You can deploy workers across your swarm by running the following on a manager node:
```sh
docker stack deploy -c docker-compose.workers.yaml --prune bigchem
```
You can inspect the worker services by running:
```sh
docker stack services bigchem
```
Logs can be followed by running:
```sh
docker service logs bigchem_worker -f
```
Workers can be removed by running:
```sh
docker stack rm bigchem
```
For more sophisticated deployments you can tune how many workers run on each node, which queues each worker listens to (the `broker` can host multiple queues and workers can listen to one, many, or all of them, `Tasks` can be sent to specific queues by end users). And you can tune specific environment variables, like which GPU to use, for each individual worker. To see an example of a more sophisticated deployment see `docker/docker-compose.xstream.yaml`. This deployment runs workers in "replicated" mode (as opposed to global mode) to have more than one worker per node, makes use of constraints like the hostname of the node to determine worker placement, and uses dynamic environment variables so that each worker is assigned exactly one GPU to use for calculations on nodes that contain multiple GPUs. The `XStream` deployment allows independent scaling of workers on each node using the `docker service scale` command. Using only a few lines of configuration, one can deploy 88 workers across 88 GPUs on 6 different nodes with unique environment variables for each worker using a single command: `docker stack deploy -c docker-compose.xstream.yaml --prune bigchem`.
If you want to build a custom worker image with additional `Tasks`, `Algorithms`, or Quantum Chemistry programs you can modify `bigchem/tasks.py` and/or `bigchem/algos.py` and build a new image running the following from the root directory:
```sh
docker build -t whatever_you_name_your_image:0.1.0 .`
```
You can push this image to a free [Docker Hub](https://hub.docker.com/) account and replace the `image:` line in the `docker-compose.workers.yaml` file above with the name of your image.
If you want to add additional Quantum Chemistry programs you can modify the `worker.dockerfile` file to install them into your image and then perform the same steps mentioned above to build, push, and deploy your workers to your swarm.
#### Non-Docker Deployment
Docker makes it easy to deploy a few or hundreds of workers across distributed resources, manage package dependencies, and ensure that each node is running identical code. But Docker is not required to run BigChem workers. The only thing that is required is a BigChem install and any additional executables (like Quantum Chemistry programs) that the `Tasks` use.

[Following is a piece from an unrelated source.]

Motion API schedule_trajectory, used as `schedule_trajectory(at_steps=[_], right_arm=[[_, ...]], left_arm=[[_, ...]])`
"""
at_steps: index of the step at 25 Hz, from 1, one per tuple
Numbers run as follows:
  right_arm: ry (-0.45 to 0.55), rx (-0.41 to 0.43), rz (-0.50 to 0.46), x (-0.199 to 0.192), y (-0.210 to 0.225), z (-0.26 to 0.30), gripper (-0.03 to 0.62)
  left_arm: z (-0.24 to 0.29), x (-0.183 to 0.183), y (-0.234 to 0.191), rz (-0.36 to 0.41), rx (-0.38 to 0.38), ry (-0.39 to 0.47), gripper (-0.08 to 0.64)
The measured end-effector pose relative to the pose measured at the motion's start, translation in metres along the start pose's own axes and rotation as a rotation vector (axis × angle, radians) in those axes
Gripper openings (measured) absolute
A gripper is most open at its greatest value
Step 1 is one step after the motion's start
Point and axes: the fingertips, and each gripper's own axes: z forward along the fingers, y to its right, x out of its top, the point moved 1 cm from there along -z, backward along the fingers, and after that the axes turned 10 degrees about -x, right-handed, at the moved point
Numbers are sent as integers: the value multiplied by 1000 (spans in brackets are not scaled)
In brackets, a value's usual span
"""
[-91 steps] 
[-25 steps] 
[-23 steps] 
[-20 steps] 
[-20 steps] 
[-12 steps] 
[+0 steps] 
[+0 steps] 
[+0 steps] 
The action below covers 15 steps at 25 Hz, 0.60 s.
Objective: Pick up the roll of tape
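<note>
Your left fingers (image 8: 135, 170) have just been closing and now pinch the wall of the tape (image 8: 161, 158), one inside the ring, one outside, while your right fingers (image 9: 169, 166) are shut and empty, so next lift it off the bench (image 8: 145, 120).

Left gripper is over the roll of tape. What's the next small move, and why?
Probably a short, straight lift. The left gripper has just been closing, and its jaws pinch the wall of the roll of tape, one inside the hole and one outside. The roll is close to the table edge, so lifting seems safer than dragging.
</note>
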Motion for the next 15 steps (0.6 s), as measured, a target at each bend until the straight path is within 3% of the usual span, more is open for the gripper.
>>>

You can install BigChem on a node by running the following command. This command will install BigChem and all its required Python dependencies (but not external programs like `psi4` or `TeraChem`):
```sh
python -m pip install bigchem
```
Or if you are wanting to run your own modified version of BigChem, place the source code on a node and from the root directory of this codebase run:
```sh
python -m pip install .
```
Workers can be started by running the following:
```sh
celery -A bigchem.tasks worker --without-heartbeat --without-mingle --without-gossip --loglevel=INFO
```
Note this is the same command issued in the `worker.dockerfile`. Additional executables--like Quantum Chemistry packages used by `Tasks`--must be installed separately on each node. You can learn more about controlling workers in the [Celery documentation](https://docs.celeryq.dev/en/stable/userguide/workers.html).
Deploying non-Dockerized workers on each node consists of installing the BigChem repo on each node, and then starting the workers with the `celery` command. That's it!